Craig Patrick Fallon (18 December 1982 – 15 July 2019) was a British World Champion judoka.

Career
His first main coach was Bill Kelly. Fallon later competed with his coach Fitzroy Davis. In 2002, he won the gold medal in the under 60kg category at the 2002 Commonwealth Games in Manchester.

In September 2005, Fallon won the -60 kg weight class at the World Judo Championships in Cairo, beating Ludwig Paischer in the final. He became only the third British male to win a world title, following Neil Adams in 1981 and Graeme Randall in 1999. The following year in 2006, he went on to become European champion in Tampere, Finland in the -60 kg weight category beating Armen Nazaryan in the final.
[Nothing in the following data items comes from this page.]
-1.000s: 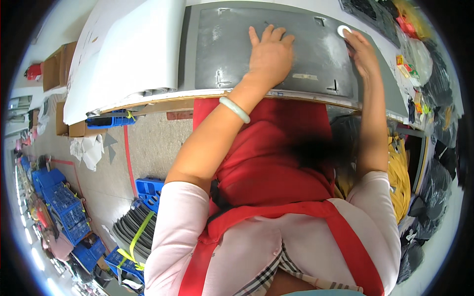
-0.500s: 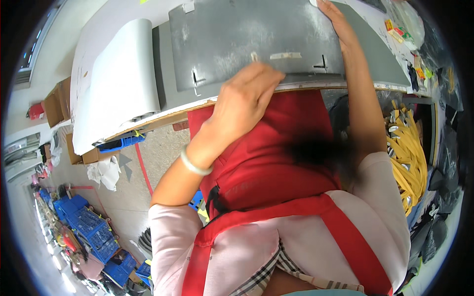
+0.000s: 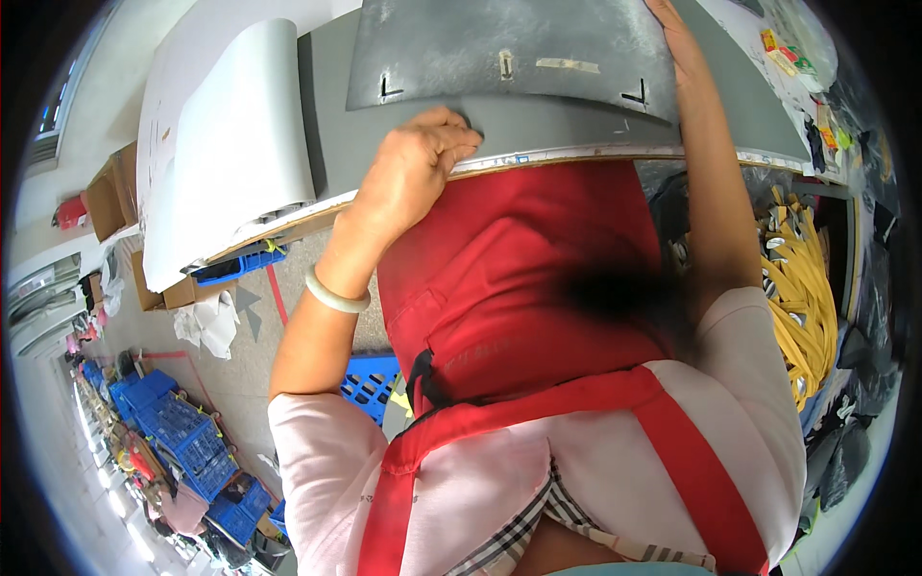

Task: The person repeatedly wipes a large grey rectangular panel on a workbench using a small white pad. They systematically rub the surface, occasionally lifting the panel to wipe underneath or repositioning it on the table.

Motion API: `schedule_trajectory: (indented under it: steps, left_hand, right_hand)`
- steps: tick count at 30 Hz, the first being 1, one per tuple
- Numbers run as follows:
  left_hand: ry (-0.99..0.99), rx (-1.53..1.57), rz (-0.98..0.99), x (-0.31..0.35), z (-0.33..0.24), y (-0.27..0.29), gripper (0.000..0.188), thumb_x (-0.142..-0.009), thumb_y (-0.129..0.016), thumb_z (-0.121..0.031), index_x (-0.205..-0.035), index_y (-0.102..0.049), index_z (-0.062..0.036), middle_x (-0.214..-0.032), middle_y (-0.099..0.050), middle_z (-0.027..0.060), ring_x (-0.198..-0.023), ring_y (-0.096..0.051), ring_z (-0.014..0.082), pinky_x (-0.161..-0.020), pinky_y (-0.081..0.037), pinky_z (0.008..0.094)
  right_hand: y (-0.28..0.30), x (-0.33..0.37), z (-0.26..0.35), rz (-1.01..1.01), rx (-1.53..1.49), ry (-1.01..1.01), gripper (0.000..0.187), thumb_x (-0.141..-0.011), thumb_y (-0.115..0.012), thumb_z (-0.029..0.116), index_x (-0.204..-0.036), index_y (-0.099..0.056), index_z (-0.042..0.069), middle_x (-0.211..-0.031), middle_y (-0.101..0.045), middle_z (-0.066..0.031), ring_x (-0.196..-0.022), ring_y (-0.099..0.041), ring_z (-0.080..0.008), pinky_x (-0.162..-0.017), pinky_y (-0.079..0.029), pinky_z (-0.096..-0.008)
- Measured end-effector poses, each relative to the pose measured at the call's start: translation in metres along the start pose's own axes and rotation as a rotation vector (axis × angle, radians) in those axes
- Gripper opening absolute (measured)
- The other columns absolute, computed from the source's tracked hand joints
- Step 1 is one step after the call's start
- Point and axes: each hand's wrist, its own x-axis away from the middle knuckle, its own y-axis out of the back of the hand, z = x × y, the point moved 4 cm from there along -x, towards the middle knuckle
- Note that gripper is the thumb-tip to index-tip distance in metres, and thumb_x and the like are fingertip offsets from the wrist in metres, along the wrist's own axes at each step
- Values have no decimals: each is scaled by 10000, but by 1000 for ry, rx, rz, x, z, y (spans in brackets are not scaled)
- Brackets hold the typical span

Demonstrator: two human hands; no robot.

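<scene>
A worn grey template board (image 3: 509, 48) with L-shaped slots and pieces of tape lies over a grey sheet (image 3: 547, 120) on the table. My right hand (image 3: 676, 43) grips the board's right edge, its fingertips partly cut off by the picture's top. The near edge of the board stands a little off the sheet, casting a shadow. Just below its left corner, my left hand (image 3: 418, 158) is closed with fingers bent together, at the table's front edge. What it holds, if anything, is hidden. A small light mark shows on the sheet near the board's right corner.
A curled white sheet (image 3: 240, 125) lies at the table's left. Yellow straps (image 3: 802, 288) hang in a bundle at the right, under the table. Blue crates (image 3: 182, 432) and cardboard boxes (image 3: 113, 197) stand on the floor to the left. Small packets (image 3: 783, 53) lie at the far right.
The board has shifted away from me and slightly right, baring more of the grey sheet along the front. My left hand has moved left, off the board's near edge.
</scene>
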Motion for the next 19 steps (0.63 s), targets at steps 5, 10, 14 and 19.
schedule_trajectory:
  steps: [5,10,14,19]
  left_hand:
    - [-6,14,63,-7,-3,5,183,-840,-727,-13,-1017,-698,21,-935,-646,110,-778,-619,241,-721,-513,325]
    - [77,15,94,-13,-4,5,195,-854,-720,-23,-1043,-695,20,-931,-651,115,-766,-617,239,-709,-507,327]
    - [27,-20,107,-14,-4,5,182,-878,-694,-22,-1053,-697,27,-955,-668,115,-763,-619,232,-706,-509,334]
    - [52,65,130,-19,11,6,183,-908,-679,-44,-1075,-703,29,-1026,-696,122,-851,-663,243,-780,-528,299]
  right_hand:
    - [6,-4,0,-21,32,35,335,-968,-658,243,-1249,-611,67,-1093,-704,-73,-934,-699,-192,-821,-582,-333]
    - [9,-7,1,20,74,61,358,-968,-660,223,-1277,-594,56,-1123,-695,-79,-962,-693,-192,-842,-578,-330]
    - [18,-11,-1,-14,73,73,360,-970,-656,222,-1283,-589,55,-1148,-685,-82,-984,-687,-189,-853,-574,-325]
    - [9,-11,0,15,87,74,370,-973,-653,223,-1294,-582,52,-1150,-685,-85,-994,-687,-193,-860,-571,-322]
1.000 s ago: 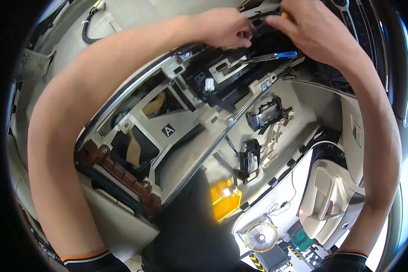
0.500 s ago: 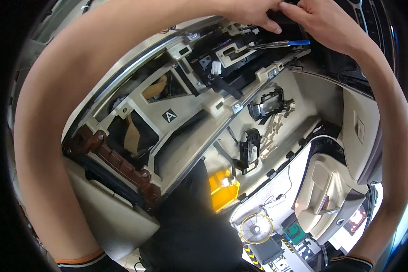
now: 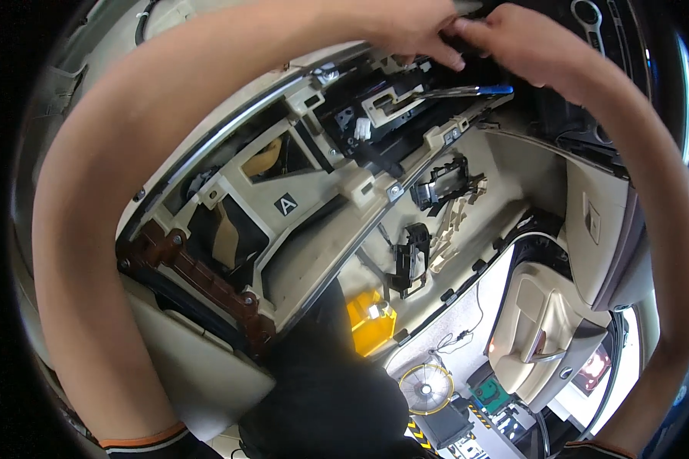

He is only the second male British judoka besides Neil Adams to simultaneously hold both a World and European title.

On 22 September 2007, Fallon went on to win The 2007 Men's World Cup in the -60 kg at the NIA Arena in Birmingham, he was the only Brit to win a medal at the Olympic ranking event. In 2011 Fallon won his third title at the British Judo Championships, having previously won in 2002 and 2008.

In 2012, the former Wolverhampton Judo Club ace was inducted into the Wolverhampton Sporting Hall of Fame.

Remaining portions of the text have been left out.